Adhesive capsulitis, more commonly referred to as frozen shoulder, affects the movement of the shoulder joint. It occurs when the flexible tissue that surrounds the shoulder joint swells and thickens, reducing the space for the upper arm bone to move. Sufferers experience a painful stiffness in the affected area that can lead to problems with sleeping, driving and dressing. In severe cases it may prevent any movement in the shoulder at all. Treatment may involve a combination of painkillers, surgery or physiotherapy. Inactivity exacerbates the problems associated with frozen shoulder so it’s important to keep the joint mobile with gentle, regular exercises.
Outward Rotation Exercise
Obtain a rubber band measuring around 30 centimetres in diameter. Hold the band at either end so that it is stretched across the front of the body and the forearms are pointed forwards. The elbows should be at 90 degrees and held at the side of the body. Using the affected arm, move the band outwards by around six centimetres and hold this position for five seconds before returning to the starting position. This should be repeated between 10 and 15 times.
Inward Rotation Exercise
Hook the same rubber band over a door handle and hold it with the hand of the affected arm. Keep the elbow near the body and at 90 degrees. Move the hand holding the rubber band about six centimetres inwards and hold the position for five seconds before returning to the start position. Repeat the movement between 10 and 15 times.

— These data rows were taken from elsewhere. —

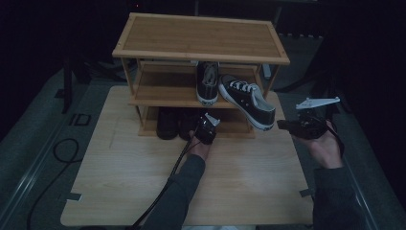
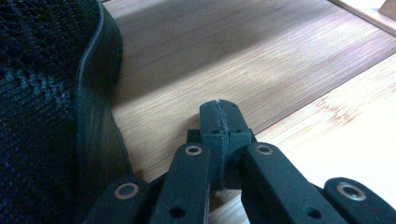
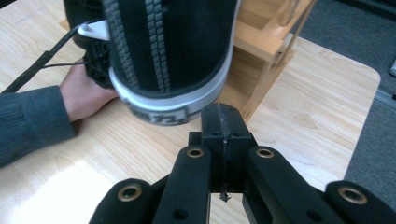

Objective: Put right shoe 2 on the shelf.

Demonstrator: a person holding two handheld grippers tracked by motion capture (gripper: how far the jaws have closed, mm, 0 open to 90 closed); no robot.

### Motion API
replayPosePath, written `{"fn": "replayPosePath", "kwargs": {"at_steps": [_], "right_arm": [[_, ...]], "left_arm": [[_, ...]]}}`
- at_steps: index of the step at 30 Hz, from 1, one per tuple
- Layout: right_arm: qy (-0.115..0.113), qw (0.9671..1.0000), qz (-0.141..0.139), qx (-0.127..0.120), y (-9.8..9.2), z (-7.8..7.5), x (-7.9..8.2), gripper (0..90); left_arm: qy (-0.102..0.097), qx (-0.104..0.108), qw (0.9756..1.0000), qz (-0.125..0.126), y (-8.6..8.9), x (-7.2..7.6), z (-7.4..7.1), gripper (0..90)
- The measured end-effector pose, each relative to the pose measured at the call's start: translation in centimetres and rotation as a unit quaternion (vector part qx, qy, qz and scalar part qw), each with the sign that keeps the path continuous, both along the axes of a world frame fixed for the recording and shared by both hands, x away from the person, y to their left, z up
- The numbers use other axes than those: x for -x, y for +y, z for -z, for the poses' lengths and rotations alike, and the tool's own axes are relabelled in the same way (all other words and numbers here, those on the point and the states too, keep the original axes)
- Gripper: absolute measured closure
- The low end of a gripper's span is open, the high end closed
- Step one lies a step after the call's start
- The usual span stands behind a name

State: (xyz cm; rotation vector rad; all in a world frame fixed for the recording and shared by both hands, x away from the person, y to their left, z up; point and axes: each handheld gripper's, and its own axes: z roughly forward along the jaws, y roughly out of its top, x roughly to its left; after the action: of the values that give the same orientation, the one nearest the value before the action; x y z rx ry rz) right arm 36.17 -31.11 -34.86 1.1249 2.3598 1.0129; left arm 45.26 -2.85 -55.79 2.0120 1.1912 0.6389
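Note:
A black-and-white sneaker (image 1: 246, 98) hangs tilted off the front of the shoe rack's middle shelf (image 1: 163, 98), heel low and to the right. Beside it a second matching sneaker (image 1: 207, 82) stands on that shelf. My right gripper (image 1: 281, 125) is just right of the tilted sneaker's heel; its jaws (image 3: 223, 114) are shut with nothing between them, right below the sneaker's sole (image 3: 173, 51). My left gripper (image 1: 206, 125) is low at the bottom shelf, shut and empty (image 2: 219, 109), with a black knit shoe (image 2: 46, 116) close on its left.
The bamboo rack (image 1: 201, 36) has a bare top shelf. Dark shoes (image 1: 167, 123) sit on its bottom shelf. The rack stands on a light wooden board (image 1: 143, 187) with open surface in front. A cable (image 1: 163, 187) trails from the left gripper along the sleeve.

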Motion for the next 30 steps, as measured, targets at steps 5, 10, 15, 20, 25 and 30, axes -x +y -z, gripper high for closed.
{"fn": "replayPosePath", "kwargs": {"at_steps": [5,10,15,20,25,30], "right_arm": [[-0.005,1.0000,-0.007,0.002,0.3,0.1,0.8,90.0],[-0.007,0.9998,-0.016,0.003,0.7,0.3,1.3,90.0],[-0.006,0.9997,-0.025,0.002,1.2,0.5,1.4,90.0],[-0.008,0.9997,-0.024,0.003,1.2,0.3,1.4,90.0],[-0.012,0.9997,-0.022,0.000,1.3,0.2,1.5,90.0],[-0.015,0.9996,-0.025,-0.001,1.5,0.0,1.5,90.0]], "left_arm": [[0.000,0.000,1.0000,0.000,0.0,0.0,0.0,90.0],[0.000,0.000,1.0000,-0.001,0.0,0.0,0.0,90.0],[0.001,0.000,1.0000,0.000,0.0,0.0,0.0,90.0],[0.000,0.000,1.0000,-0.001,0.0,0.0,0.0,90.0],[0.000,-0.001,1.0000,-0.003,-0.1,0.0,0.0,90.0],[0.000,-0.001,1.0000,-0.003,-0.1,0.0,0.0,90.0]]}}
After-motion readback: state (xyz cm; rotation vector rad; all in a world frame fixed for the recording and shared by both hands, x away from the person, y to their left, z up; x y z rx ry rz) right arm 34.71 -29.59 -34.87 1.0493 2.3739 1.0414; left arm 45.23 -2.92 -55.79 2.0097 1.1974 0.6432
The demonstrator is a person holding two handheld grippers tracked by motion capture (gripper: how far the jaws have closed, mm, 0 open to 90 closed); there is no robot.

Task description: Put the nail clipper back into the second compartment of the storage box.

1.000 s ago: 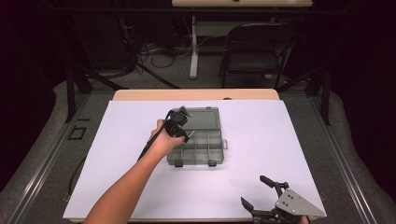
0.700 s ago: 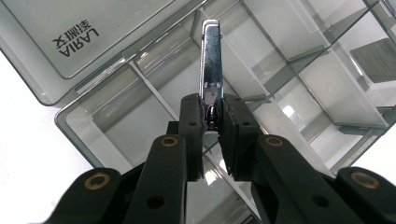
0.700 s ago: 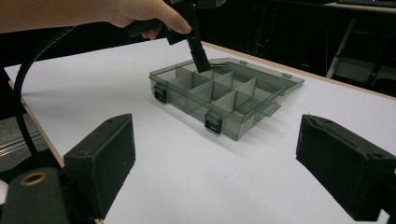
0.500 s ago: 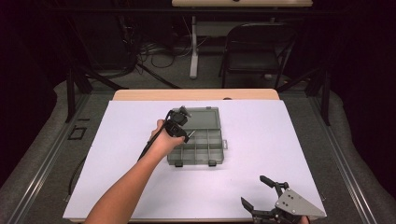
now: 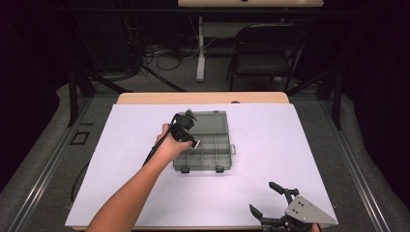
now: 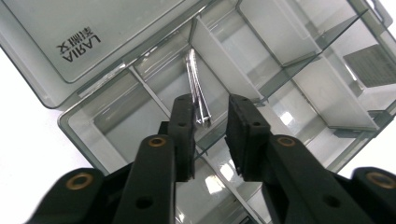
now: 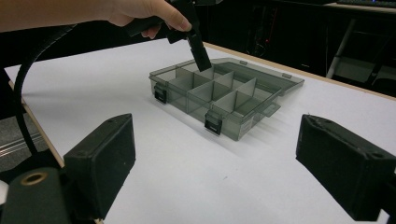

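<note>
Pins (image 6: 198, 88), a thin shiny metal bunch, lie in a back compartment of the smoky clear organizer box (image 5: 212, 154), right by the hinge of its open lid (image 5: 208, 121). In the left gripper view their long axis runs straight away from the jaws toward the lid. The left gripper (image 6: 210, 128) hangs just above them; its jaws have just been opening, a small gap, nothing pinched. White dividers (image 6: 219, 60) wall both sides. Down at the near table (image 5: 145, 193) edge, the right gripper (image 7: 219, 168) sits wide open, well apart.

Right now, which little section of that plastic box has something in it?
The section straight under the left fingers, beside the open lid: thin silvery pins lie there. The neighbouring sections look bare.
</note>
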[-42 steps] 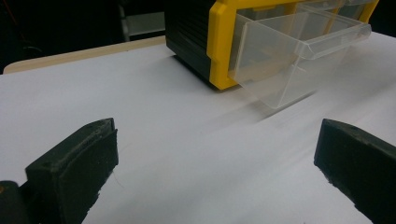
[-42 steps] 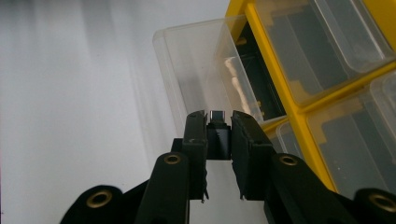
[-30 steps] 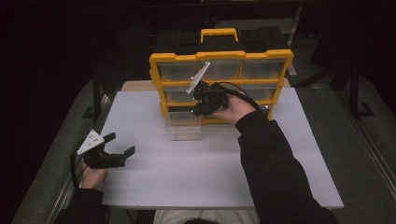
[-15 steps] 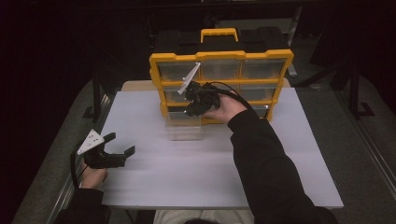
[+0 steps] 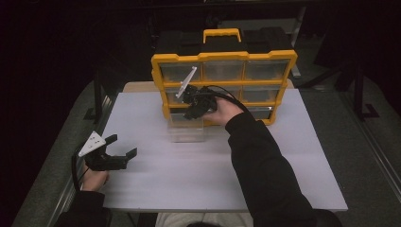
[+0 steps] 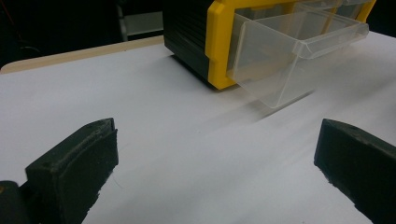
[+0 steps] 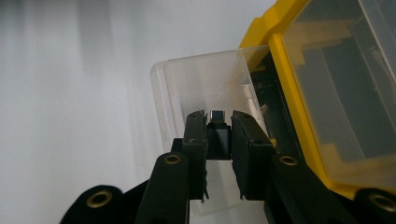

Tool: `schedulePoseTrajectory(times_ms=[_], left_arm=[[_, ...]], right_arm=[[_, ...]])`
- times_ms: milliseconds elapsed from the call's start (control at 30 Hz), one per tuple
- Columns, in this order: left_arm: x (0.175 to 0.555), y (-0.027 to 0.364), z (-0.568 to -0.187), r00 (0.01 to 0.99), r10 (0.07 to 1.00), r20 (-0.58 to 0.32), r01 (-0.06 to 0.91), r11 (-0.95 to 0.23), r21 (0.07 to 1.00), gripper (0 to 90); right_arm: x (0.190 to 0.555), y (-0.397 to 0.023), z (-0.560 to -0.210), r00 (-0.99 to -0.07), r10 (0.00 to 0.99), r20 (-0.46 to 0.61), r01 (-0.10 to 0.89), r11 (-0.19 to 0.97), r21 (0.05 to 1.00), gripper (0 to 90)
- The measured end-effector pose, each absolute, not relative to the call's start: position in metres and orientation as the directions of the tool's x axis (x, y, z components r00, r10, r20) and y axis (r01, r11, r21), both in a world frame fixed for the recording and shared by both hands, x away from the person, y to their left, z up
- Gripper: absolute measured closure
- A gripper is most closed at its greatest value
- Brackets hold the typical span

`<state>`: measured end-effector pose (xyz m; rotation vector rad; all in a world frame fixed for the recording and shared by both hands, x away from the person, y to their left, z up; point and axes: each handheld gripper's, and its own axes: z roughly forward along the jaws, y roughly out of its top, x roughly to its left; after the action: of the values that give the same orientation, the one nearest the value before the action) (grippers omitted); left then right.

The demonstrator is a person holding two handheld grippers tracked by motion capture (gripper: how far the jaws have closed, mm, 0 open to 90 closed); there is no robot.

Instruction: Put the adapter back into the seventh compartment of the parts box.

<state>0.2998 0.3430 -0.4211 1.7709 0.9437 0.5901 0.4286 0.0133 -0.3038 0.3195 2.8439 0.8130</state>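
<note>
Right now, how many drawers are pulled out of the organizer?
1: the clear drawer at the organizer's bottom left, under the right gripper. The arm hides part of the bottom row.

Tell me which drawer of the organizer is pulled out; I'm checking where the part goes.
The clear drawer at the bottom left of the yellow organizer, below the right gripper; the other drawers sit flush.

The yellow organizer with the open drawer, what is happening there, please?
A person works at a white table with a gripper in each hand. The right gripper is shut on a small dark adapter with a metal tip and holds it above the clear drawer, which is pulled out of the bottom row of the yellow organizer. The adapter is not yet released into the drawer. The left gripper rests at the table's near left with its jaws open, holding nothing.
</note>
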Motion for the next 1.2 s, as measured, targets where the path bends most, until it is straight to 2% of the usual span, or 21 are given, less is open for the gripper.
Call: schedulePoseTrajectory(times_ms=[667,1000,1033,1100,1167,1200], left_arm=[[0.300,0.343,-0.421,0.576,0.817,-0.032,0.328,-0.196,0.924,0.0],[0.301,0.341,-0.422,0.586,0.809,-0.032,0.332,-0.205,0.921,0.0],[0.301,0.341,-0.422,0.586,0.810,-0.034,0.332,-0.201,0.922,0.0],[0.301,0.342,-0.422,0.585,0.810,-0.035,0.332,-0.200,0.922,0.0],[0.301,0.342,-0.422,0.585,0.810,-0.036,0.332,-0.199,0.922,0.0],[0.301,0.342,-0.422,0.585,0.810,-0.035,0.332,-0.200,0.922,0.0]], right_arm=[[0.441,0.032,-0.333,-0.968,0.237,-0.082,0.162,0.840,0.517,74.6],[0.443,0.033,-0.335,-0.970,0.231,-0.075,0.161,0.842,0.516,74.3],[0.443,0.033,-0.335,-0.969,0.235,-0.071,0.165,0.837,0.522,67.8],[0.443,0.033,-0.335,-0.968,0.240,-0.070,0.169,0.835,0.523,65.0],[0.441,0.031,-0.334,-0.967,0.242,-0.083,0.163,0.832,0.530,57.5],[0.441,0.031,-0.334,-0.967,0.242,-0.083,0.163,0.832,0.530,57.5]])
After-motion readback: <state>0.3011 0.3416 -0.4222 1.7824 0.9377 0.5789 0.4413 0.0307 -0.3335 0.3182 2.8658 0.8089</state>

The armpit stretch involves lifting the affected arm onto a chest-high surface using the healthy arm. When the affected arm is resting on the surface, slowly bend at the knees so that the angle between the affected arm and the torso is increased. Try to increase the angle with each stretch. The towel stretch requires a towel about one metre in length. This is held at a 45 degree angle across the back using both hands. The upper healthy arm is used to pull the lower affected arm up and across the back.